Implied volatility is derived from the Black-Scholes formula and it can provide significant benefits to investors. It’s an estimate of the future variability for an asset underlying an options contract. The Black-Scholes model is used to price options and it assumes that the price of the underlying asset follows a geometric Brownian motion with constant drift and volatility.

The inputs for the Black-Scholes equation are volatility, the price of the underlying asset, the strike price of the option, the time until the expiration of the option, and the risk-free interest rate. It’s theoretically possible for options sellers to set rational prices for the options they’re selling using these variables.

Key Takeaways

  • Plugging all the other variables into the Black-Scholes equation, including the option price, yields the implied volatility estimate.
  • It’s referred to as implied volatility because it’s the expected volatility implied by the options market.
  • Implied volatility has some drawbacks related to the volatility smile and illiquidity.
  • Implied volatility can be more accurate than historical volatility when dealing with upcoming events such as quarterly earnings reports and dividend declarations.

Calculating Implied Volatility

Black-Scholes can be used to determine any single variable when all other variables are known.

The options market is reasonably well developed so we already know the market prices for many options.
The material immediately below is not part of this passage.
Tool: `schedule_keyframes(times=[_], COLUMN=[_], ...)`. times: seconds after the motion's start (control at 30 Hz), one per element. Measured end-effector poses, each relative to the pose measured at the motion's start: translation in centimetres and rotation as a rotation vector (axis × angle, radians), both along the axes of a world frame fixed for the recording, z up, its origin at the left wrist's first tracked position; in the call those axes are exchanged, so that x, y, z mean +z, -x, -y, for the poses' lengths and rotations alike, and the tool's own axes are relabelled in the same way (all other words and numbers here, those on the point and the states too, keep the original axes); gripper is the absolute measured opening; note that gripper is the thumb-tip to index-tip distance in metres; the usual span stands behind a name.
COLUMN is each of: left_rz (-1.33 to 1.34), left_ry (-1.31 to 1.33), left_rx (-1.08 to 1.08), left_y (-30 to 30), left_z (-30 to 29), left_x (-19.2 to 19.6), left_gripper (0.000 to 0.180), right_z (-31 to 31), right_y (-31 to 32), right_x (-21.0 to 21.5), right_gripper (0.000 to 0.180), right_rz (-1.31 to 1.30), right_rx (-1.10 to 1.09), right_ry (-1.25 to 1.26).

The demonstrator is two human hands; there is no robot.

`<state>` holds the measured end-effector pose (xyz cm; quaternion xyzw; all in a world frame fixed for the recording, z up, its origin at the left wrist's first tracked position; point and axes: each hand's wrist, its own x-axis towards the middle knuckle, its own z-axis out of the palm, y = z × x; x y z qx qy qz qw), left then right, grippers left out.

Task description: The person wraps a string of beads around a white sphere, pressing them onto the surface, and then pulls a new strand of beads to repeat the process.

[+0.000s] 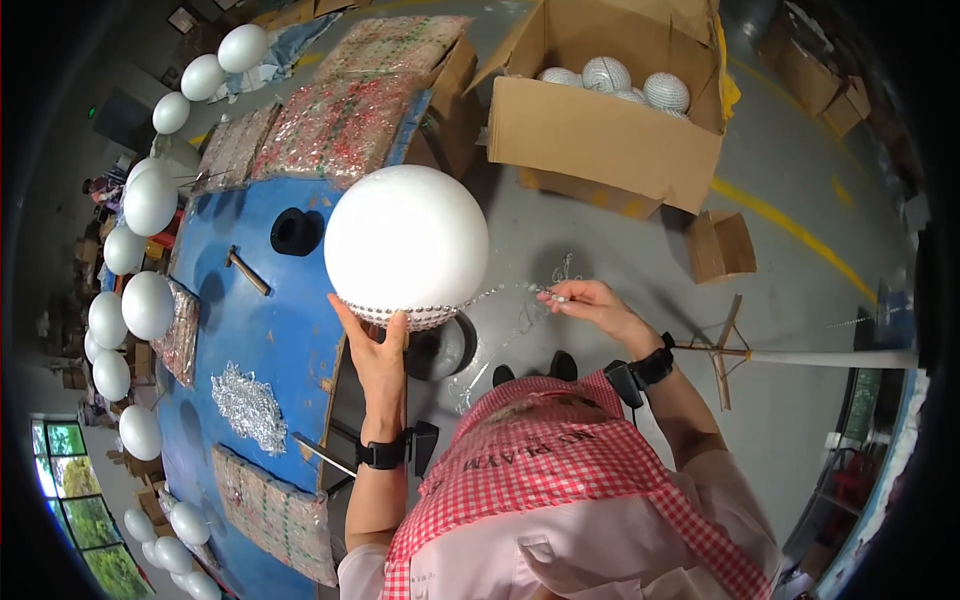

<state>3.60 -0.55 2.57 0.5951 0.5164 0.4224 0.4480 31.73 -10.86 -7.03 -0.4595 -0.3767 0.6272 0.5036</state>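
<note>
A large smooth white ball (pixel 405 235) is held up by my left hand (pixel 375 368), whose thumb and fingers are spread around its underside. Rows of a silver bead string (pixel 400 316) wrap the bottom of the ball; the rest of its surface is bare white. From there the string runs to the right, into my right hand (pixel 605 312), which pinches it between thumb and fingertips. Loose lengths of the string dangle around those fingers and down towards the floor, too fine to follow fully.
To the left stands a blue table (pixel 290 350) with a hammer (pixel 247 271), a black roll (pixel 290 232), a silver bead pile (pixel 248 407) and wrapped packs (pixel 335 125). White balls (pixel 147 305) line its far side. A cardboard box (pixel 605 135) holds silver-covered balls. A stool (pixel 440 345) sits below.
</note>
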Motion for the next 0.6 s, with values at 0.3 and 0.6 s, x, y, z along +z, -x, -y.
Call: schedule_keyframes(times=[0.3,0.6], left_rz=[-0.030,-0.066], left_ry=[-0.014,-0.084], left_rx=[-0.036,0.004], left_y=[-0.2,-0.3], left_z=[-0.2,0.0], left_x=[-0.3,-1.3], left_gripper=[0.088,0.097], right_z=[2.8,3.8], right_y=[-3.7,-3.9], right_x=[1.6,2.0], right_gripper=[0.016,0.009], right_rz=[-0.182,0.145], right_rx=[-0.164,-0.149], right_ry=[-0.099,0.024])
Plugging the option’s price into the Black-Scholes equation along with the price of the underlying asset, the strike price of the option, the time until expiration of the option, and the risk-free interest rate allows you to solve for volatility. The solution is the expected volatility implied by the option price.


An estimate is only as good as the inputs that are used to obtain it. The best implied volatility estimates are derived from at-the-money options on heavily traded securities.


The Black-Scholes model makes several assumptions that may not always be correct. The model assumes that volatility is constant but in reality, it’s often moving. The Black-Scholes model is limited to European options which may only be exercised on the last day but American options can be exercised at any time before expiration.

Black-Scholes and the Volatility Skew

The Black-Scholes equation assumes a lognormal distribution of price changes for the underlying asset. This distribution is also known as a Gaussian distribution. Asset prices often have significant skewness and kurtosis so high-risk downward moves happen more often in the market than a Gaussian distribution predicts.

The assumption of lognormal underlying asset prices should show that implied volatilities are similar for each strike price according to the Black-Scholes model. Implied volatilities for at-the-money options have been lower than those further out of the money or far in the money since the 1987 market crash. The market prices have a higher likelihood of a sharp downward move.

This has led to the volatility skew. A smile or skewed shape can be seen when the implied volatilities for options with the same expiration date are mapped out on a graph. This phenomenon is also known as a volatility smile. An uncorrected Black-Scholes model isn’t always sufficient for accurately calculating implied volatility (IV) due to volatility smiles.

Historical vs. Implied Volatility

The shortcomings of the Black-Scholes method have led some investors to place more importance on historical volatility rather than implied volatility. Historical volatility is the realized volatility of the underlying asset over a previous period. It’s determined by measuring the standard deviation of the underlying asset from the mean during that time.

Standard deviation is a statistical measure of the variability of price changes from the mean price change. This estimate differs from the Black-Scholes method’s implied volatility because it’s based on the actual volatility of the underlying asset. But using historical volatility also has some drawbacks. Volatility shifts as markets go through different regimes so historical volatility may not be an accurate measure of future volatility.

Implied Volatility and Upcoming Events

The most significant benefit of implied volatility for investors is that it may be a more accurate estimate of future volatility in some cases. Implied volatility takes into account all the information used by market participants to determine prices in the options market rather than just past prices.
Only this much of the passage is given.